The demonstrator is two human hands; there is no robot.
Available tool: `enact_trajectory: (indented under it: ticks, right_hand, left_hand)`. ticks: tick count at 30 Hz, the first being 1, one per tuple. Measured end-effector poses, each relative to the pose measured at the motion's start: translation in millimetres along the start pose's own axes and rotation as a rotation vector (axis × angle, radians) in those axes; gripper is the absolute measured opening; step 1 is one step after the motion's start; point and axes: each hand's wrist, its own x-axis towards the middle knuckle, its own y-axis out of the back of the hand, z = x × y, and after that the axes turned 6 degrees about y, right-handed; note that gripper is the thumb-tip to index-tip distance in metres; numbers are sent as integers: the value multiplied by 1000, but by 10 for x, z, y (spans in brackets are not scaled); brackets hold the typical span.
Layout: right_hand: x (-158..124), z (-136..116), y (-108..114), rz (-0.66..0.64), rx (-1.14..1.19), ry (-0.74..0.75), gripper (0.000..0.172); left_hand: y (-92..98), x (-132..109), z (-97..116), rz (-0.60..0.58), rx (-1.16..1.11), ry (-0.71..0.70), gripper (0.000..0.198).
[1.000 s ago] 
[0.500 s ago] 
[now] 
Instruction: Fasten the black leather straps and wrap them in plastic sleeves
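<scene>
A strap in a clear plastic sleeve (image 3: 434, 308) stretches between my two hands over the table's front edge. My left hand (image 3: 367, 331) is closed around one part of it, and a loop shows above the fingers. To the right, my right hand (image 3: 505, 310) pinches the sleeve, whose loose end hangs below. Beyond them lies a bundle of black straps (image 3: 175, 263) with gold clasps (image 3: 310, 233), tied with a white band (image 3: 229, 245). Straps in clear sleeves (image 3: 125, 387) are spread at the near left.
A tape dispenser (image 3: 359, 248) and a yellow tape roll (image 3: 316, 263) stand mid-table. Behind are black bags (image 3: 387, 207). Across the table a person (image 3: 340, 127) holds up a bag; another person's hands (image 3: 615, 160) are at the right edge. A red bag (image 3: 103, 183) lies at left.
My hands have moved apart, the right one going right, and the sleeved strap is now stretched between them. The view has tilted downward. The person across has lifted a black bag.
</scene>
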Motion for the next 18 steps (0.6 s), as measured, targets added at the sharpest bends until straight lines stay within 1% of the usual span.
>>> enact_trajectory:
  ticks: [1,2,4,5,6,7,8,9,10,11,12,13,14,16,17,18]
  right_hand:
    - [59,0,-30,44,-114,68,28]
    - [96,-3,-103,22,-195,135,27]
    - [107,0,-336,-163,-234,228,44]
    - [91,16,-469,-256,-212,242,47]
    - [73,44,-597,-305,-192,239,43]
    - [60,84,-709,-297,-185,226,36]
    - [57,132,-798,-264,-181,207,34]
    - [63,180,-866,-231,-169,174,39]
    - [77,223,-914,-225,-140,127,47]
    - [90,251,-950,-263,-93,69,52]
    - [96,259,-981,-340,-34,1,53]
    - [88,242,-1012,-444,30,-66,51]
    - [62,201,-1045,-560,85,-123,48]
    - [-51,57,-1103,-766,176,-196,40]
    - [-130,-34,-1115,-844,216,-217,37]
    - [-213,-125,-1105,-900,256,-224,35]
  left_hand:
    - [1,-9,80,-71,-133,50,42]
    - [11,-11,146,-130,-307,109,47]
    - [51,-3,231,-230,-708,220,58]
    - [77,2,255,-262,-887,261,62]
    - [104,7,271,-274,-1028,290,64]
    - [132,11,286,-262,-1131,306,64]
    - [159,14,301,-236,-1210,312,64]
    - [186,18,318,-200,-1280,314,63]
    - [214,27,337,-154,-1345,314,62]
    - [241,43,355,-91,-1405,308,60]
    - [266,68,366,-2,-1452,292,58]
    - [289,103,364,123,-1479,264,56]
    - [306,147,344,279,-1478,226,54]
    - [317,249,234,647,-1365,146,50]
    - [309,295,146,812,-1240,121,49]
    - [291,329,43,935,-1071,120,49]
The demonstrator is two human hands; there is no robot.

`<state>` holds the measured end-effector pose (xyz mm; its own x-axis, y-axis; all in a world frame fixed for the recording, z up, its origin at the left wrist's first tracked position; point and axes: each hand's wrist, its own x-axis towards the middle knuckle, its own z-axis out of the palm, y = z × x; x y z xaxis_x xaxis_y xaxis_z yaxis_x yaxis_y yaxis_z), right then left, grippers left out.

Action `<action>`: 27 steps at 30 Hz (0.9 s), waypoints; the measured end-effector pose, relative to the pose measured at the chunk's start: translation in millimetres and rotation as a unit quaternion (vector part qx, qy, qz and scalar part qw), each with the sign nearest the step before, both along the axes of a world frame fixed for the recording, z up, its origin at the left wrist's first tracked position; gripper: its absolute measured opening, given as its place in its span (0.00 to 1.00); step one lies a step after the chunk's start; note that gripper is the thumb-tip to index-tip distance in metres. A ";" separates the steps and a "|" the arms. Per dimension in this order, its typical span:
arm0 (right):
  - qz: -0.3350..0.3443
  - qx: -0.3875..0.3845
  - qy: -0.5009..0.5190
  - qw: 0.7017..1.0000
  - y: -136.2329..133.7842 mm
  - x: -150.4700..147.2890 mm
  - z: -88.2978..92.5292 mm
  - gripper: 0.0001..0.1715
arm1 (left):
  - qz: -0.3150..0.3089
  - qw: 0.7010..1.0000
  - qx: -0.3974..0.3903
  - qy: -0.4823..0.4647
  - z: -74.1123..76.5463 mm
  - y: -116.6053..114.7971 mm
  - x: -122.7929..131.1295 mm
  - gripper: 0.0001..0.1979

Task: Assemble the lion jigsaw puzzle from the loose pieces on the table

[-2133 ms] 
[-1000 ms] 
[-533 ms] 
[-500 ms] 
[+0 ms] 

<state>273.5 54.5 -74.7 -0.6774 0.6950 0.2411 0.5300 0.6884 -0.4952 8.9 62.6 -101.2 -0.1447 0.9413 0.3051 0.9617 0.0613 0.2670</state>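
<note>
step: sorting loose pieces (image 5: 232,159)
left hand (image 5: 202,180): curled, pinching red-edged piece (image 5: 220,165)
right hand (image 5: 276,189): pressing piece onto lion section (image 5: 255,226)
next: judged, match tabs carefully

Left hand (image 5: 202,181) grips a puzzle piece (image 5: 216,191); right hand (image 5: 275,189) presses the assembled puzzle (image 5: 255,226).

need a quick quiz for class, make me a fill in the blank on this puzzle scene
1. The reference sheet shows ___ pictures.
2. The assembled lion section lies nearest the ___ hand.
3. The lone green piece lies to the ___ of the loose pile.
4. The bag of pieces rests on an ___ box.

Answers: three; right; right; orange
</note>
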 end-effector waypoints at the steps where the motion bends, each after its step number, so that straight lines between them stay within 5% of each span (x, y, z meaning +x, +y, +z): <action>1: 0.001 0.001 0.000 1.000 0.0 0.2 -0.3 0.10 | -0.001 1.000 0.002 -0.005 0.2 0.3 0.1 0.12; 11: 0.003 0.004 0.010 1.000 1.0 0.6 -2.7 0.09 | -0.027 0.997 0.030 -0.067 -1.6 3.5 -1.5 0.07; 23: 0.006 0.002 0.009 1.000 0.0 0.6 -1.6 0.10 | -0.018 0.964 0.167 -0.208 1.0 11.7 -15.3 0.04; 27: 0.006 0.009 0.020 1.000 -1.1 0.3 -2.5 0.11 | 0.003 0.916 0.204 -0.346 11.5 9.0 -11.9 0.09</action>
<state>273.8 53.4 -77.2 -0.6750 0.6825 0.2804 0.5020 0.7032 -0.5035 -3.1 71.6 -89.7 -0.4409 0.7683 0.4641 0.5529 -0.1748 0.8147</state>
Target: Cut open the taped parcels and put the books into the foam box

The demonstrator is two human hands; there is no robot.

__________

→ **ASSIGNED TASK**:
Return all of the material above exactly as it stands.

→ **YOUR RESPONSE**:
The demonstrator is two human hands; there is no robot.
Available tool: `enact_trajectory: (indented under it: ticks, right_hand, left_hand)`. ticks: tick count at 30 Hz, the first being 1, one per tuple. Measured end-effector poses, each relative to the pose measured at the motion's start: translation in millimetres along the start pose's own axes and rotation as a rotation vector (axis × angle, radians) in those axes; gripper is the absolute measured opening; step 1 is one step after the motion's start; point and axes: each hand's wrist, its own x-axis towards the middle knuckle, its own y-axis out of the back of the hand, z = x × y, and after that the axes turned 6 degrees about y, right-handed; note that gripper is the thumb-tip to index-tip distance in metres; numbers are sent as integers: the value multiplied by 1000, but by 10 for x, z, y (spans in brackets are not scaled); brackets hold the typical span.
Layout: right_hand: x (-158..124), z (-136..116), y (-108..114), rz (-0.66..0.64), rx (-1.14..1.19), ry (-0.74..0.75), gripper (0.000..0.172); left_hand: y (-92..98), x (-132..109), z (-97..116), rz (-0.60..0.58), rx (-1.16..1.11), ry (-0.71..0.70), gripper (0.000..0.198).
[1.000 s ago] 
[0.500 s ago] 
[now] 
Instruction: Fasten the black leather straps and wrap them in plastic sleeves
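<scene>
A strap in a clear plastic sleeve (image 3: 434, 308) stretches between my two hands over the table's front edge. My left hand (image 3: 367, 331) is closed around one part of it, and a loop shows above the fingers. To the right, my right hand (image 3: 505, 310) pinches the sleeve, whose loose end hangs below. Beyond them lies a bundle of black straps (image 3: 175, 263) with gold clasps (image 3: 310, 233), tied with a white band (image 3: 229, 245). Straps in clear sleeves (image 3: 125, 387) are spread at the near left.
A tape dispenser (image 3: 359, 248) and a yellow tape roll (image 3: 316, 263) stand mid-table. Behind are black bags (image 3: 387, 207). Across the table a person (image 3: 340, 127) holds up a bag; another person's hands (image 3: 615, 160) are at the right edge. A red bag (image 3: 103, 183) lies at left.
My hands have moved apart, the right one going right, and the sleeved strap is now stretched between them. The view has tilted downward. The person across has lifted a black bag.
</scene>
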Motion for the next 18 steps (0.6 s), as measured, targets added at the sharpest bends until straight lines stay within 1% of the usual span.
>>> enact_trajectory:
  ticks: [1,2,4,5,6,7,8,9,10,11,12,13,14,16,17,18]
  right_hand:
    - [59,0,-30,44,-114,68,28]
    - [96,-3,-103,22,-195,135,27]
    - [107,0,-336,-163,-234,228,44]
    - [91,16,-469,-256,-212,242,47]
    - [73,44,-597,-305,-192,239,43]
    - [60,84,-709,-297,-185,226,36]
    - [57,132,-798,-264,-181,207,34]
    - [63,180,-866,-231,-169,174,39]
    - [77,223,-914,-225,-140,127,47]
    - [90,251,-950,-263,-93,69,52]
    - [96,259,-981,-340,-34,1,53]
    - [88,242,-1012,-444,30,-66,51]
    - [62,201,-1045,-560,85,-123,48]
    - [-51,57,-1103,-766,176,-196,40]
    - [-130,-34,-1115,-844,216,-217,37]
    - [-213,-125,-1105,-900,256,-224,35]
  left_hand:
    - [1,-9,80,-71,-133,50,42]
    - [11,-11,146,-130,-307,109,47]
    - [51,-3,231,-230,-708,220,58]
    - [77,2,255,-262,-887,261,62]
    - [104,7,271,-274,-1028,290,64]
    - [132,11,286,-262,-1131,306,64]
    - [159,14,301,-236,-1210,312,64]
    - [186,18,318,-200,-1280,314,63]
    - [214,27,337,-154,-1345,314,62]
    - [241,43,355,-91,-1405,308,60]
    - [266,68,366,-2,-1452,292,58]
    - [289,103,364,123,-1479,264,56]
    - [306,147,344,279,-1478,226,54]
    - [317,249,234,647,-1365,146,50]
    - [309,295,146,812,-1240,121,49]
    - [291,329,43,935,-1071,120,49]
The demonstrator is two human hands; there is no robot.

`<state>` holds the measured end-effector pose (xyz mm; its own x-axis, y-axis; all in a world frame fixed for the recording, z up, its origin at the left wrist's first tracked position; point and axes: each hand's wrist, its own x-axis towards the middle knuckle, its own z-axis out of the palm, y = z × x; x y z xaxis_x xaxis_y xaxis_z yaxis_x yaxis_y yaxis_z), right then left, grippers left out.

Action `<action>`: 27 steps at 30 Hz (0.9 s), waypoints; the measured end-effector pose, relative to the pose measured at the chunk's start: translation in millimetres and rotation as a unit quaternion (vector part qx, qy, qz and scalar part qw), each with the sign nearest the step before, both along the axes of a world frame fixed for the recording, z up, its origin at the left wrist's first tracked position; gripper: its absolute measured opening, given as its place in its span (0.00 to 1.00); step one lies a step after the chunk's start; note that gripper is the thumb-tip to index-tip distance in metres. A ";" separates the steps and a "|" the arms. Per dimension in this order, its typical span:
arm0 (right):
  - qz: -0.3350..0.3443
  - qx: -0.3875..0.3845
  - qy: -0.5009..0.5190
  - qw: 0.7017..1.0000
  - y: -136.2329..133.7842 mm
  - x: -150.4700..147.2890 mm
  - z: -88.2978..92.5292 mm
  - gripper: 0.0001..0.1715
arm1 (left):
  - qz: -0.3150..0.3089
  - qw: 0.7010..1.0000
  - qx: -0.3974..0.3903
  - qy: -0.4823..0.4647
  - z: -74.1123..76.5463 mm
  - y: -116.6053..114.7971 mm
  - x: -122.7929..131.1295 mm
  - gripper: 0.0001..0.1979

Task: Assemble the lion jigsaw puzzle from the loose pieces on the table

[-2133 ms] 
[-1000 ms] 
[-533 ms] 
[-500 ms] 
[+0 ms] 

<state>273.5 54.5 -74.7 -0.6774 0.6950 0.2411 0.5300 0.6884 -0.4952 8.9 62.6 -101.2 -0.1447 0.9413 0.3051 0.9617 0.0613 0.2670</state>
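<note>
step: sorting loose pieces (image 5: 232,159)
left hand (image 5: 202,180): curled, pinching red-edged piece (image 5: 220,165)
right hand (image 5: 276,189): pressing piece onto lion section (image 5: 255,226)
next: judged, match tabs carefully

Left hand (image 5: 202,181) grips a puzzle piece (image 5: 216,191); right hand (image 5: 275,189) presses the assembled puzzle (image 5: 255,226).

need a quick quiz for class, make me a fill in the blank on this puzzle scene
1. The reference sheet shows ___ pictures.
2. The assembled lion section lies nearest the ___ hand.
3. The lone green piece lies to the ___ of the loose pile.
4. The bag of pieces rests on an ___ box.

Answers: three; right; right; orange
</note>
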 end-effector waypoints at the steps where the motion bends, each after its step number, so that straight lines between them stay within 5% of each span (x, y, z meaning +x, +y, +z): <action>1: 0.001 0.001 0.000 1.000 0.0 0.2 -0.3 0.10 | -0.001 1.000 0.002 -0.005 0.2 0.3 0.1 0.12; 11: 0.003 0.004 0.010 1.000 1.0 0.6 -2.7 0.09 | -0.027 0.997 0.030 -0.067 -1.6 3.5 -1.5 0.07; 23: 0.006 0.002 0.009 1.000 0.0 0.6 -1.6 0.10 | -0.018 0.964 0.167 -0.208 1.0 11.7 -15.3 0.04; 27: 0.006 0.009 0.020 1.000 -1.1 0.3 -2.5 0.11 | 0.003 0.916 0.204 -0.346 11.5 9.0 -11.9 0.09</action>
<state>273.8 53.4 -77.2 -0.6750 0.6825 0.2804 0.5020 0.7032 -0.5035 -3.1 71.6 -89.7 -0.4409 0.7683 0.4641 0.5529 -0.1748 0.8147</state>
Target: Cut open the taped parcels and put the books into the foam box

The demonstrator is two human hands; there is no robot.

Nothing else is needed for the answer.